Eradiquer la culpabilité

La culpabilité est un véritable poison mental qui … n’est en fait pas nécessaire. Malheureusement, la culpabilité a été renforcée par les religions. C’est un puissant moyen de garder l’autre en son pouvoir.

Nous ne sommes pas égaux face à la culpabilité. Certaines personnalités sont plus vulnérables que d’autres.

Les conséquences de la culpabilité sur soi diffèrent selon les individus. Elle peut se manifester au niveau mental (pensées noires), émotionnel (colère contre soi-même) ou corporel (somatisation).

Le processus de culpabilisation commence en soi-même, trouvant ses racines dans les profondeurs de notre inconscient. Notre juge intérieur est en fait beaucoup plus dur que les autres, que notre entourage immédiat. Si l’autre a un pouvoir sur moi via la culpabilité c’est parce que il y a en moi un juge qui l’y autorise.

Le scénario est simple : le juge condamne et une punition doit s’ensuivre. C’est ainsi que des personnes, inconsciemment, rongées par une culpabilité consciente ou inconsciente, se mettent dans des situations difficiles où l’environnement va se charger d’appliquer la punition du condamné … Les acteurs se mettent en place et le film commence. Sans nous en rendre compte, nous créons véritablement cette situation. Nous sommes les réalisateurs du film …

Comment s’en sortir ? Dans les cas sérieux, il faut aller aller à la racine de la culpabilité. Elle est parfois profonde. Le mécanisme de déracinement le plus puissant que je connaisse est le pardon … envers soi-même.

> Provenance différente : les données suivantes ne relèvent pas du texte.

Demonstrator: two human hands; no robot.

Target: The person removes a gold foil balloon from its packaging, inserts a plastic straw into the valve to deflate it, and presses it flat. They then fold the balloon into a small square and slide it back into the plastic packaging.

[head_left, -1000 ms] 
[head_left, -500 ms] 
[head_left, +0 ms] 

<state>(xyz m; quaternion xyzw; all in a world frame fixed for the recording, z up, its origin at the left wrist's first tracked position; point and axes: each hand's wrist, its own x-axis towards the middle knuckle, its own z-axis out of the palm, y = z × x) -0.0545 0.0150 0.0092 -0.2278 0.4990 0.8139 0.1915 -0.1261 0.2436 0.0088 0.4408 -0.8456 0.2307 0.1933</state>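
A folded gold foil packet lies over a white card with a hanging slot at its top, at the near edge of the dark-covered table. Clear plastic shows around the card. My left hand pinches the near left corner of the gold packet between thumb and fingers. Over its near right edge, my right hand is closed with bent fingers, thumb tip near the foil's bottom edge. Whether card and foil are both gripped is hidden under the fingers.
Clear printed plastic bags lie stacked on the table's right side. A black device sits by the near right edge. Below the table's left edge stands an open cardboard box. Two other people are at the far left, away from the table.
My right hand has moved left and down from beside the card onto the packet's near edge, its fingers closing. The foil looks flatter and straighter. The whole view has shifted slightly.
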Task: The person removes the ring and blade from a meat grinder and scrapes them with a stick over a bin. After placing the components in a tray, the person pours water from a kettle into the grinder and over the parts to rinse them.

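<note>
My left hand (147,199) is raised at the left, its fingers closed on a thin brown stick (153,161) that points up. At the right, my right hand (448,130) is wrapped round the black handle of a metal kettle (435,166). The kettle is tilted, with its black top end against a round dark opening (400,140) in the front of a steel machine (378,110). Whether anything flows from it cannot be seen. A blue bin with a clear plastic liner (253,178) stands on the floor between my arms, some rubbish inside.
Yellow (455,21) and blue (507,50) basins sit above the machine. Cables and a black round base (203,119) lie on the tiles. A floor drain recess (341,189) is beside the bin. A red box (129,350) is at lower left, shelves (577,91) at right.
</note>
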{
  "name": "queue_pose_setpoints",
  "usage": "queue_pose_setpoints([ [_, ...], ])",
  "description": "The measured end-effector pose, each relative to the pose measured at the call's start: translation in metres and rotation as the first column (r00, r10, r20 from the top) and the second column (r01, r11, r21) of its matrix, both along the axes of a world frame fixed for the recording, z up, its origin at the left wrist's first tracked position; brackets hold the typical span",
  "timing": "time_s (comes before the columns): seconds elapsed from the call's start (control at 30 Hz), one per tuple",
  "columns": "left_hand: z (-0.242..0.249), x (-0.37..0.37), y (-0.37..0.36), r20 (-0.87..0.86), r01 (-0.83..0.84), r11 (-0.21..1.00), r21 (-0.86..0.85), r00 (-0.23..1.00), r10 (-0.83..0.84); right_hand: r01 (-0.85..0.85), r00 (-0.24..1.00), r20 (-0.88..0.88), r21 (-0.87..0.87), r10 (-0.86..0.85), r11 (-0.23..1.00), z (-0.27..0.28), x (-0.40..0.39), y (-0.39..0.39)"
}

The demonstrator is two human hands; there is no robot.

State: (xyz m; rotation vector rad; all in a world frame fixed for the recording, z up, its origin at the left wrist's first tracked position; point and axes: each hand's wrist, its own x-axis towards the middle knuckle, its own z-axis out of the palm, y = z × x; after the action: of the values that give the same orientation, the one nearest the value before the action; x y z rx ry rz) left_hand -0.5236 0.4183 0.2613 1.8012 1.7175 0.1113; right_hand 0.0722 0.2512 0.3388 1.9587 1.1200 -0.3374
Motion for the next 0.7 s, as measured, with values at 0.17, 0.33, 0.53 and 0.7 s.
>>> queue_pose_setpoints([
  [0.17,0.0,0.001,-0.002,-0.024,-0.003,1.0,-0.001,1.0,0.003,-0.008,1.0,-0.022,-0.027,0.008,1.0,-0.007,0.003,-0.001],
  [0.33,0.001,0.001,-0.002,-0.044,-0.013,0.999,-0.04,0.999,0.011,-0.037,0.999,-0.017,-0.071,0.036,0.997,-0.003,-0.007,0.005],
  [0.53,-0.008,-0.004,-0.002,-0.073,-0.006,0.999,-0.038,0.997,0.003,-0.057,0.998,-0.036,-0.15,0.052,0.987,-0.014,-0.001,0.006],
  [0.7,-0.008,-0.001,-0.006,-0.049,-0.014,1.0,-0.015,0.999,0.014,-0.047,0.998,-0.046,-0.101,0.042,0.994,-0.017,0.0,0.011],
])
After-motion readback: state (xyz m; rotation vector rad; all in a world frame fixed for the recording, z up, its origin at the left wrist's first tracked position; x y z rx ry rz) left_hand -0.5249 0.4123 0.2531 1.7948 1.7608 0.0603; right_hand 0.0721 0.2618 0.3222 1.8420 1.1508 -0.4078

Le pardon ne signifie pas que j’ai fauté ou que l’autre a fauté, même si cela peut être une réalité. Et SVP, excluons ici toute notion religieuse du pardon, déformée par des siècles d’obscurantisme.

Le pardon c’est rétablir le lien, la connection avec soi-même. C’est le médicament qui soigne la maladie. C’est la mise à jour qui répare le bug informatique. Souvent, il faut répéter plusieurs fois.

Un remède assez efficace est le Ho oponopono. Un spécialiste : Luc Bodin, médecin. Voici une courte vidéo :

Un autre petit truc : quand je me sens coupable, je peux poser un acte réparateur, envers moi ou envers une autre personne. L’acte aide à désamorcer le processus et à m’alléger.